= What you are asked to do =
Reproduction of part of the material below, pictures omitted: copy exactly, and only, the lines starting with the one with "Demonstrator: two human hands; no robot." and going on through the one with "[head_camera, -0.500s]".

= Data shown =
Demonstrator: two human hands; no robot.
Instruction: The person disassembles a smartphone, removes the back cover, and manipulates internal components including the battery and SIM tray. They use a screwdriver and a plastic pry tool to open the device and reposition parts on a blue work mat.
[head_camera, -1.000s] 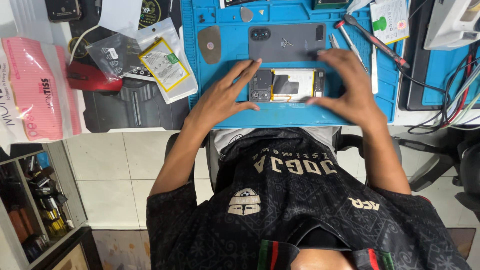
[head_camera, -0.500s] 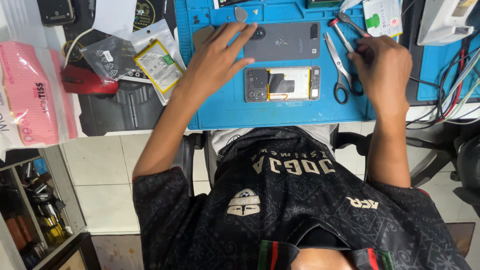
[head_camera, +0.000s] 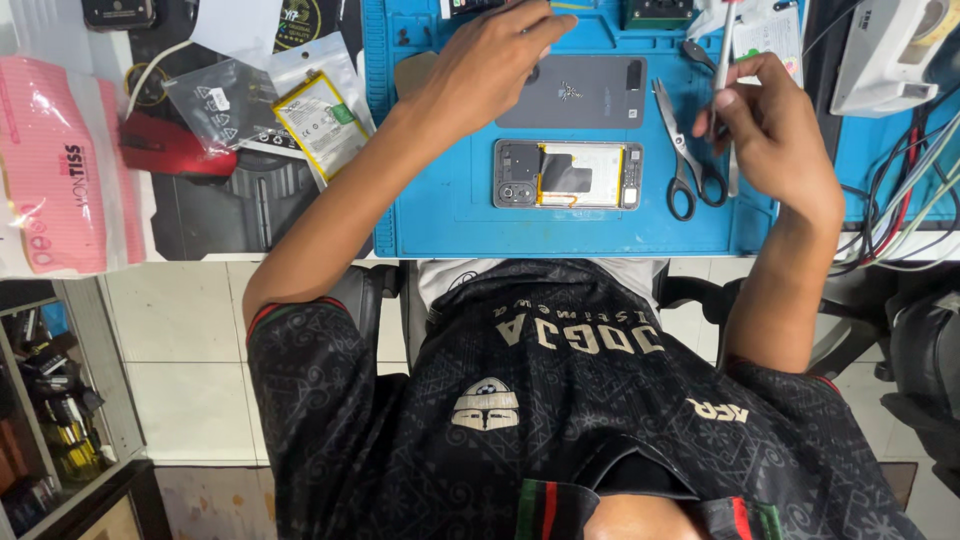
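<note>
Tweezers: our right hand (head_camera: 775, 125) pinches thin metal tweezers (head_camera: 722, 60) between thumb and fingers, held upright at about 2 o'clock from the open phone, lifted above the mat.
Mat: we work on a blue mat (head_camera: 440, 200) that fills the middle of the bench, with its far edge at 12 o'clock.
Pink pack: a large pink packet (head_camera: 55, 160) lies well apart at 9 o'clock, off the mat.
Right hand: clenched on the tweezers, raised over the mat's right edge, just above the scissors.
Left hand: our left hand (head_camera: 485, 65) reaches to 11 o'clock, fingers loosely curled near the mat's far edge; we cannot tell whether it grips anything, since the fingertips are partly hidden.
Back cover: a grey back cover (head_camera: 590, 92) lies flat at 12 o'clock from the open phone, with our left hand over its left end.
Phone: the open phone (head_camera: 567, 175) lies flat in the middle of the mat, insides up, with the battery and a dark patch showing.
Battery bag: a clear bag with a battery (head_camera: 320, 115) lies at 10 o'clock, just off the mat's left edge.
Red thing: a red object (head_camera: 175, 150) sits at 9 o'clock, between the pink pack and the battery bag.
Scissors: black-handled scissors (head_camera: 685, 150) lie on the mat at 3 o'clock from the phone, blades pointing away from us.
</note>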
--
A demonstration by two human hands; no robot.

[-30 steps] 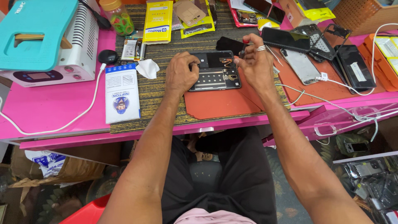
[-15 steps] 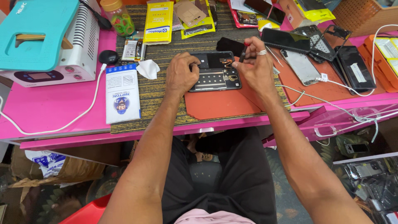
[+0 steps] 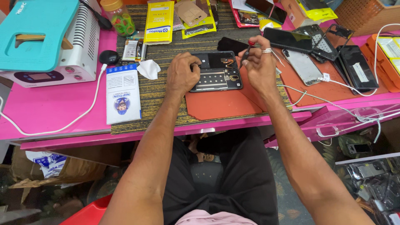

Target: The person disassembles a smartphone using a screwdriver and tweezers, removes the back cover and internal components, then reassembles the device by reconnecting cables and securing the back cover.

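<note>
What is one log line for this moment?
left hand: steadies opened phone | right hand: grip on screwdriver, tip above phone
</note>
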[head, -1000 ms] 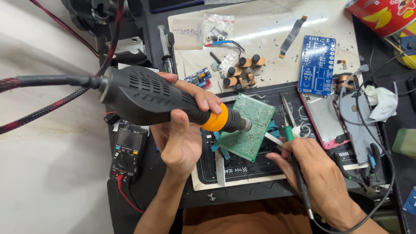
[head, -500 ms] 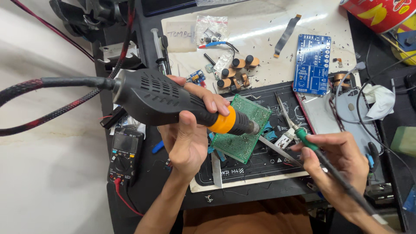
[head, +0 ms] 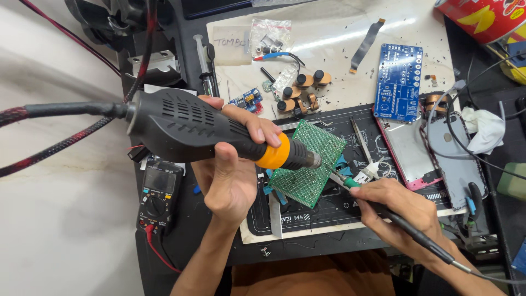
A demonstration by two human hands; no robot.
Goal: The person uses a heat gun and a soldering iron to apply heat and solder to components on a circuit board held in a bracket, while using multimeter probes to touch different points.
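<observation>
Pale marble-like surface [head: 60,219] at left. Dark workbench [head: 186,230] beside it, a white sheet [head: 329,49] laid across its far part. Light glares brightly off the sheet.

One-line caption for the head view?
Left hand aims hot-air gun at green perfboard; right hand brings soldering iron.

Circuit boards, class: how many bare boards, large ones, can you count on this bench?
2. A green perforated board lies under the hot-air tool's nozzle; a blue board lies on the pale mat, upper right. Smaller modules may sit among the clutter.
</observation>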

= Exercise response =
Demonstrator: two human hands; no robot.
Instruction: The person disassembles a smartphone, removes the back cover, and manipulates internal components including the battery and SIM tray. They use a screwdriver and a plastic pry tool to open the device and reposition parts on a blue work mat.
[head_camera, -1.000s] 
[head_camera, -0.500s] 

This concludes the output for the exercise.